• **TASK**
Retype the full set of data, character for character.

= = = = =

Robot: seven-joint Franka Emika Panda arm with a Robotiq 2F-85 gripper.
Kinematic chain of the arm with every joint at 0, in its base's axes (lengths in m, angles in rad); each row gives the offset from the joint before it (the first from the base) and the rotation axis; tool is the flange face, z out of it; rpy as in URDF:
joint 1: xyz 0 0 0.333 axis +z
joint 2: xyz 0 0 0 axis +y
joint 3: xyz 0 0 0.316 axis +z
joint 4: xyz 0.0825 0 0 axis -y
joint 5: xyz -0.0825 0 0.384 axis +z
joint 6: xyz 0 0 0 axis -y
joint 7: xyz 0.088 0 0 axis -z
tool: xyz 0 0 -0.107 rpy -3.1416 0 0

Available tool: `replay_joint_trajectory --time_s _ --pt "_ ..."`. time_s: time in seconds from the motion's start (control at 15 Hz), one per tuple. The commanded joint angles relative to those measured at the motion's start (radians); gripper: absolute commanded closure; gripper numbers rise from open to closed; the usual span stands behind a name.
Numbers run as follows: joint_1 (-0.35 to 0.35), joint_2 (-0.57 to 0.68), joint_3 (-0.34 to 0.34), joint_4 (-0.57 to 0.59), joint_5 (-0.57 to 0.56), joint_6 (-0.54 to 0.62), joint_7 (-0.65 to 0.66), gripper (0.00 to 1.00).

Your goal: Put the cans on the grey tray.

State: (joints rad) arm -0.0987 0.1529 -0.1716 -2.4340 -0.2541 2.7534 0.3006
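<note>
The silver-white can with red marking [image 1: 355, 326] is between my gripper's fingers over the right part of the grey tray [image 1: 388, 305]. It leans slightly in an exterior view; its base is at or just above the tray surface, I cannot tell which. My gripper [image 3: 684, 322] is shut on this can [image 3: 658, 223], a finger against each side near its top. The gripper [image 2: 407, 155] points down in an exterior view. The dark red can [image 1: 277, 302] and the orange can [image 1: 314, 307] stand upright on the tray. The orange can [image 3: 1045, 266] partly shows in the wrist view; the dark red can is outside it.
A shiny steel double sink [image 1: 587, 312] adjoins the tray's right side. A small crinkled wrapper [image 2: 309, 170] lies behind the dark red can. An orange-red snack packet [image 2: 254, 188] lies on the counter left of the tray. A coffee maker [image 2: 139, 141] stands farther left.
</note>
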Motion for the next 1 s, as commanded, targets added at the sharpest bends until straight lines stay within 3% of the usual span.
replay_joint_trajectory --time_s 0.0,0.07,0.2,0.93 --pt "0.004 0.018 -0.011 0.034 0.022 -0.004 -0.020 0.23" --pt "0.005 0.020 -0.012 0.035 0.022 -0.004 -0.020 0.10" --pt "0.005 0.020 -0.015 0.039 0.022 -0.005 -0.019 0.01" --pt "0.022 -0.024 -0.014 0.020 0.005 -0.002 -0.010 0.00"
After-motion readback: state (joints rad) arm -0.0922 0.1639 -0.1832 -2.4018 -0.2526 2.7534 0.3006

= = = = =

• **RESPONSE**
Robot: seven-joint Franka Emika Panda arm with a Robotiq 2F-85 gripper.
Kinematic chain of the arm with every joint at 0, in its base's axes (lengths in m, angles in rad); each row gives the offset from the joint before it (the first from the base) and the rotation axis; tool is the flange face, z out of it; rpy as in URDF:
joint 1: xyz 0 0 0.333 axis +z
joint 2: xyz 0 0 0 axis +y
joint 3: xyz 0 0 0.316 axis +z
joint 4: xyz 0.0825 0 0 axis -y
joint 5: xyz -0.0825 0 0.384 axis +z
joint 6: xyz 0 0 0 axis -y
joint 7: xyz 0.088 0 0 axis -z
tool: xyz 0 0 -0.107 rpy -3.1416 0 0

Available tool: `replay_joint_trajectory --time_s _ --pt "_ ..."`. time_s: time in seconds from the motion's start (control at 15 Hz), one per tuple. The commanded joint angles relative to those measured at the motion's start (radians); gripper: absolute commanded closure; gripper numbers rise from open to closed; the usual span stands behind a name.
Numbers run as follows: joint_1 (-0.35 to 0.35), joint_2 (-0.57 to 0.68), joint_3 (-0.34 to 0.34), joint_4 (-0.57 to 0.59), joint_5 (-0.57 to 0.56), joint_6 (-0.54 to 0.62), joint_7 (-0.65 to 0.66), gripper (0.00 to 1.00).

Your goal: Put the cans on the grey tray.

State: (joints rad) arm -0.0987 0.1529 -0.1716 -2.4340 -0.2541 2.7534 0.3006
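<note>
The silver-white can with red marking [image 1: 355, 326] is between my gripper's fingers over the right part of the grey tray [image 1: 388, 305]. It leans slightly in an exterior view; its base is at or just above the tray surface, I cannot tell which. My gripper [image 3: 684, 322] is shut on this can [image 3: 658, 223], a finger against each side near its top. The gripper [image 2: 407, 155] points down in an exterior view. The dark red can [image 1: 277, 302] and the orange can [image 1: 314, 307] stand upright on the tray. The orange can [image 3: 1045, 266] partly shows in the wrist view; the dark red can is outside it.
A shiny steel double sink [image 1: 587, 312] adjoins the tray's right side. A small crinkled wrapper [image 2: 309, 170] lies behind the dark red can. An orange-red snack packet [image 2: 254, 188] lies on the counter left of the tray. A coffee maker [image 2: 139, 141] stands farther left.
</note>
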Motion for the next 1 s, as commanded, targets added at the sharpest bends until straight lines stay within 3% of the usual span.
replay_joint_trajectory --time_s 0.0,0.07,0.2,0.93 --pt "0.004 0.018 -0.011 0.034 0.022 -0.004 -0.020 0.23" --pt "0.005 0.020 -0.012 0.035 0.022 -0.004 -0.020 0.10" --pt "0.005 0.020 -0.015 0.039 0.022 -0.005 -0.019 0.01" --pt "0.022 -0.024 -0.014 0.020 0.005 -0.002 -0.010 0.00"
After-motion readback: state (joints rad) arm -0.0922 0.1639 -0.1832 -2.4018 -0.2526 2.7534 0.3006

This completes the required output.